Breathe in and breathe out and just follow the breath. We are looking inside ourselves for the peace that we need.

6. After Meditation, Be A Child Of Illusion

Being a child of illusion means that our experience isn’t shaped by our preconceptions and emotional baggage all the time. When we are a child of illusion we just see things as they are, not as we project on them. I think the reason the word child is used has another connotation. It’s about keeping our sense of wonder. Stop once in a while and just look out a window. Just see whatever you see because everything is amazing.

7. Practice Sending And Taking

Tonglen is called the practice of sending and taking. It’s a sitting practice. You sit and visualize inhaling the suffering of others as a black smoke and exhaling a clear blue light. We are imagining that we are taking their suffering into ourselves and returning love and compassion.

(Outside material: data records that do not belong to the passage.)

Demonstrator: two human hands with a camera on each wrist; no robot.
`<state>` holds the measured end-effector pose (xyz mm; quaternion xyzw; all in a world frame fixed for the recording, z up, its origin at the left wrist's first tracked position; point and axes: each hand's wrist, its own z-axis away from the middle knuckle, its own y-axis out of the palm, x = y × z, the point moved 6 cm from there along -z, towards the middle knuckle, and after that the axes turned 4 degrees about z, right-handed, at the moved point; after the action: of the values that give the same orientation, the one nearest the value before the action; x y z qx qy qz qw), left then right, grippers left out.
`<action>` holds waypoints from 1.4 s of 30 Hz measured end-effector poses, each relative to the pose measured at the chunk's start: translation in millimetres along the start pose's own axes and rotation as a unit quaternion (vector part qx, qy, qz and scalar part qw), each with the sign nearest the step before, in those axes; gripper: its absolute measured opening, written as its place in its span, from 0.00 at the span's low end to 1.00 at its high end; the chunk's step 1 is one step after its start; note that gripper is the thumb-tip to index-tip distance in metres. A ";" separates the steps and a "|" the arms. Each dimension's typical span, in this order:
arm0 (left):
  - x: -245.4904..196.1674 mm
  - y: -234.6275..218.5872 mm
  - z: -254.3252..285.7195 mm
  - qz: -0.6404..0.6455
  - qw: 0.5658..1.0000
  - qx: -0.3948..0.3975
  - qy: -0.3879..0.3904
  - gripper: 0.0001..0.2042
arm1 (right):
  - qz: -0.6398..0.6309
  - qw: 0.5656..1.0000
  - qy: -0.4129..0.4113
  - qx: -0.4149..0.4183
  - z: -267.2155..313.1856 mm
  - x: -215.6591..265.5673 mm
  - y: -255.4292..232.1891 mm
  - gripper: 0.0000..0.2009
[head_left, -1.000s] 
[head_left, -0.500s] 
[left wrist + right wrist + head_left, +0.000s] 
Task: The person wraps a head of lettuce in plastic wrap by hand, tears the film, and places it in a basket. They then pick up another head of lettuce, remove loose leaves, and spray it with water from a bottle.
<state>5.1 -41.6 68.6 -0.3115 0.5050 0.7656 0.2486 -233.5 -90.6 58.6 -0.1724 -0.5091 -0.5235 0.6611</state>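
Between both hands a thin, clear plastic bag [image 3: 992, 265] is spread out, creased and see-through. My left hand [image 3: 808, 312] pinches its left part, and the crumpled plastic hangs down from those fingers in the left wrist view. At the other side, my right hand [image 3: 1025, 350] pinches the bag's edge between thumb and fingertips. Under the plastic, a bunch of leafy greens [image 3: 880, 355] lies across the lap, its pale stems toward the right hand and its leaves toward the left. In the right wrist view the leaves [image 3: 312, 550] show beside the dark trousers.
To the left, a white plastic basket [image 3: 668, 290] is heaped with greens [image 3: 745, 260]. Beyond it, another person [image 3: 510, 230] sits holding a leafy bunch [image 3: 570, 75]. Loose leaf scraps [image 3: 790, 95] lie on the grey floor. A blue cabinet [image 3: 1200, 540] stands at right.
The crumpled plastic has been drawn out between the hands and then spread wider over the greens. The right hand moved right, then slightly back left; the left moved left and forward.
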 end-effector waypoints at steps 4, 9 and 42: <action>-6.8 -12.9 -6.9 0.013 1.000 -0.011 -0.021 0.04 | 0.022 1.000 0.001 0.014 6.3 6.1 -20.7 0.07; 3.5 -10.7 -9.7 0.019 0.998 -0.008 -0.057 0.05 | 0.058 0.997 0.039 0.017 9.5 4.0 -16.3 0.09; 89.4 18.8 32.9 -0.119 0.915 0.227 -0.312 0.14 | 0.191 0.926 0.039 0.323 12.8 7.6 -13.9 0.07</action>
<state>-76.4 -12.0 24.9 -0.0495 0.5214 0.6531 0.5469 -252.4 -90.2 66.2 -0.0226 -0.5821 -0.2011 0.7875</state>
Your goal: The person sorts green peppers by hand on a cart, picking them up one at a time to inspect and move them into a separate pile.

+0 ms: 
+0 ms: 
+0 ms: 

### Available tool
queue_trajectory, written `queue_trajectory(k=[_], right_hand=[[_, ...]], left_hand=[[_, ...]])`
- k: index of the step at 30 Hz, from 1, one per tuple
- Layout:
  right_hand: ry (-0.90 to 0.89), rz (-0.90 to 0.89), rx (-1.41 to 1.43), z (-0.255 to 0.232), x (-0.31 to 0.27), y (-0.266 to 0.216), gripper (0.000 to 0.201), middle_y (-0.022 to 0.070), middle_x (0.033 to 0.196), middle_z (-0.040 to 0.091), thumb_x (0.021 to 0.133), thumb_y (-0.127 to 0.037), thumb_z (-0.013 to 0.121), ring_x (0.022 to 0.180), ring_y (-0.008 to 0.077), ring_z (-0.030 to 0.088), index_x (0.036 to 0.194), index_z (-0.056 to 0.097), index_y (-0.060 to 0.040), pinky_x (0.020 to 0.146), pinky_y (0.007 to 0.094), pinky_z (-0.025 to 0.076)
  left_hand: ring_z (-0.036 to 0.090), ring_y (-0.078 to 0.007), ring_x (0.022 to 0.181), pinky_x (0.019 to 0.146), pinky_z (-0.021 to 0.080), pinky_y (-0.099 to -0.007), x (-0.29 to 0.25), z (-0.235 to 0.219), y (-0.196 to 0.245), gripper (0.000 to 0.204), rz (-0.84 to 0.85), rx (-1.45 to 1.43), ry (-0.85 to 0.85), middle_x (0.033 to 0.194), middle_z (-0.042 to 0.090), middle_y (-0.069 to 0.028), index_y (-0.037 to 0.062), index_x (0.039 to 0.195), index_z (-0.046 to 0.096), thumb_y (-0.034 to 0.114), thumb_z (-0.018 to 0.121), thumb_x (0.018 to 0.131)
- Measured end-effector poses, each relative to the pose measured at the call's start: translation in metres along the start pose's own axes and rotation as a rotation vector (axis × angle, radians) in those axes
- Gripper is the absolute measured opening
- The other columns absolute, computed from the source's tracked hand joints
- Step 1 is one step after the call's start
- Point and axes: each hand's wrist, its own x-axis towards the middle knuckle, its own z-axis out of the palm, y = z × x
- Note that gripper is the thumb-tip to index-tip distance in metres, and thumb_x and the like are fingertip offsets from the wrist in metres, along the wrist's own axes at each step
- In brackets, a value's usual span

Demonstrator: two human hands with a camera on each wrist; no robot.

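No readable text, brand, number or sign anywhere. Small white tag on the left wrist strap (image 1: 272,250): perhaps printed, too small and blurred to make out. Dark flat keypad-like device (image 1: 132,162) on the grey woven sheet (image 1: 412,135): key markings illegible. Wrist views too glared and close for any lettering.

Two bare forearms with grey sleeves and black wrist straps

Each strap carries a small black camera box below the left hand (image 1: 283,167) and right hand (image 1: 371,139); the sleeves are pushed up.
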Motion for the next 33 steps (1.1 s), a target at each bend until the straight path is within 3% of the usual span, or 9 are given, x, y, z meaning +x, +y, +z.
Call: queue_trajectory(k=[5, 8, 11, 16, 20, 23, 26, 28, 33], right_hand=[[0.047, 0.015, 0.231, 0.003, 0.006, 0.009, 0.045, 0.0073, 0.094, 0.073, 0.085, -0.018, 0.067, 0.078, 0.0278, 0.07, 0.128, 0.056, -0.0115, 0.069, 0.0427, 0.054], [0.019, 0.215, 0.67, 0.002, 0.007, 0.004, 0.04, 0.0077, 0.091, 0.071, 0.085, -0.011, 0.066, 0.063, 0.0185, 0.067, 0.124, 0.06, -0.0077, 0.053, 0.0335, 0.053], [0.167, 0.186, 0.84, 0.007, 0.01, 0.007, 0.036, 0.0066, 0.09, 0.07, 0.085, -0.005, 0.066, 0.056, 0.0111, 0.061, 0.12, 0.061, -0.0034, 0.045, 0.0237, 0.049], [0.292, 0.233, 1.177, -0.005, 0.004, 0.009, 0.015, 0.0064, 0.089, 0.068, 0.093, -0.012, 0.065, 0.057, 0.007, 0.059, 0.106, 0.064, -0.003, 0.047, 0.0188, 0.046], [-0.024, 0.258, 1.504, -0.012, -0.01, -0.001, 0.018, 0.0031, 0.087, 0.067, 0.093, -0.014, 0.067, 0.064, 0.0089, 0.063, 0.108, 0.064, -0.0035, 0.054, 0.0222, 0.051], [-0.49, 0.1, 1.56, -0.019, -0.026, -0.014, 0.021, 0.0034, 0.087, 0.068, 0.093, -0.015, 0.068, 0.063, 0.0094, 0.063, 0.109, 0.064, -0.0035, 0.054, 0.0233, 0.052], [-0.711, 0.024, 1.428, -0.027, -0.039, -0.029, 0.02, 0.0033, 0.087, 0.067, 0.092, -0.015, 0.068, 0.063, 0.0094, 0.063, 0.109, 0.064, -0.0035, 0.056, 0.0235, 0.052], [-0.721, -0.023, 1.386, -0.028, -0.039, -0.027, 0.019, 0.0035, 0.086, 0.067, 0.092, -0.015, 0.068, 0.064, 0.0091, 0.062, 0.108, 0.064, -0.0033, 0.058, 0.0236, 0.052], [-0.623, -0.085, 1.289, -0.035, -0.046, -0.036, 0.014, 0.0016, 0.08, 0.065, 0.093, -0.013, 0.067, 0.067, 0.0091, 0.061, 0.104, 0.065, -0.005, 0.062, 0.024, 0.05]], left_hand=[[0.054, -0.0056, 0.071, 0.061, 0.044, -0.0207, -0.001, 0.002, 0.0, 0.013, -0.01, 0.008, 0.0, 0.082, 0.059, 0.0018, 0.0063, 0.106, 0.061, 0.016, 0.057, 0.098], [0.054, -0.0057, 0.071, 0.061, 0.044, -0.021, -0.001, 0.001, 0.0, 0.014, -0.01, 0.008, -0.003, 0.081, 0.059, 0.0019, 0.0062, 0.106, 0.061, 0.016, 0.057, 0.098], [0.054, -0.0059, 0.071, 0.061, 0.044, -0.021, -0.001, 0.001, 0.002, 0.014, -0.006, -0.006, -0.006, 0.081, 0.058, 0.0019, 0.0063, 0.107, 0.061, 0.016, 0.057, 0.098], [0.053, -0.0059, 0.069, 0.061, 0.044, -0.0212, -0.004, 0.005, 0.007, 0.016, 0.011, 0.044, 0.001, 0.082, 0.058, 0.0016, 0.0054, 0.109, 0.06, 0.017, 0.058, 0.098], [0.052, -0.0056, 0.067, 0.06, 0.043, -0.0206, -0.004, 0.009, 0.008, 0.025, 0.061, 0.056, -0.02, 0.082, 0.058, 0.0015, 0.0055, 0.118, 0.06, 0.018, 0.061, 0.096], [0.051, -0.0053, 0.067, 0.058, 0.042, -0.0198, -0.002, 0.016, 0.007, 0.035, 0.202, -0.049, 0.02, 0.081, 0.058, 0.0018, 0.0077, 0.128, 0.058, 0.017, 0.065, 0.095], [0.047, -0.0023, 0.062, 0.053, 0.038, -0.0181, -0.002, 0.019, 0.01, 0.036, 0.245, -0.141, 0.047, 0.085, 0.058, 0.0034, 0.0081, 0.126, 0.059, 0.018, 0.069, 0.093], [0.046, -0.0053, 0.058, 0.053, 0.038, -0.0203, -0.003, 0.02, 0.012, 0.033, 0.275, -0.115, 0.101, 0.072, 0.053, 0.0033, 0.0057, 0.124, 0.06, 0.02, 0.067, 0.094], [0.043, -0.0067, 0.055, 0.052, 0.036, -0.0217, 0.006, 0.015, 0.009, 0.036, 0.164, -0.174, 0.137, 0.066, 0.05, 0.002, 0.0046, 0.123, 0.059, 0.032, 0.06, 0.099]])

This helps us to both develop compassion for others and also to loosen our attachment to ourselves.

8. Practice With Three Objects And Three Poisons

This is an elaboration on number 7. We want to expand this tonglen practice. The three objects are three kinds of people. They are described as friends, enemies, and neutrals. The three poisons are attachment, aversion, and ignorance.

Attachment is wanting to own or control things all the time. Aversion is wanting to reject or attack things. Ignorance is when we can’t be bothered or we aren’t interested. So, the three objects inspire the three poisons in us. When one of these poisons arises in our awareness, we can do the tonglen practice. By sending and taking, we can let go of our strong feelings for these things.

9. In All Activities, Train With The Slogans

This reminds us to be as aware as we can, not just during meditation, but all the time. It’s easy to do tonglen practice on the cushion. It’s a little harder to do when we’re out in the world.

10. Begin Practicing With Yourself

This is a reminder that the tonglen practice begins with sending. Sending is often the hardest part. We are wishing for our well being to flow into others.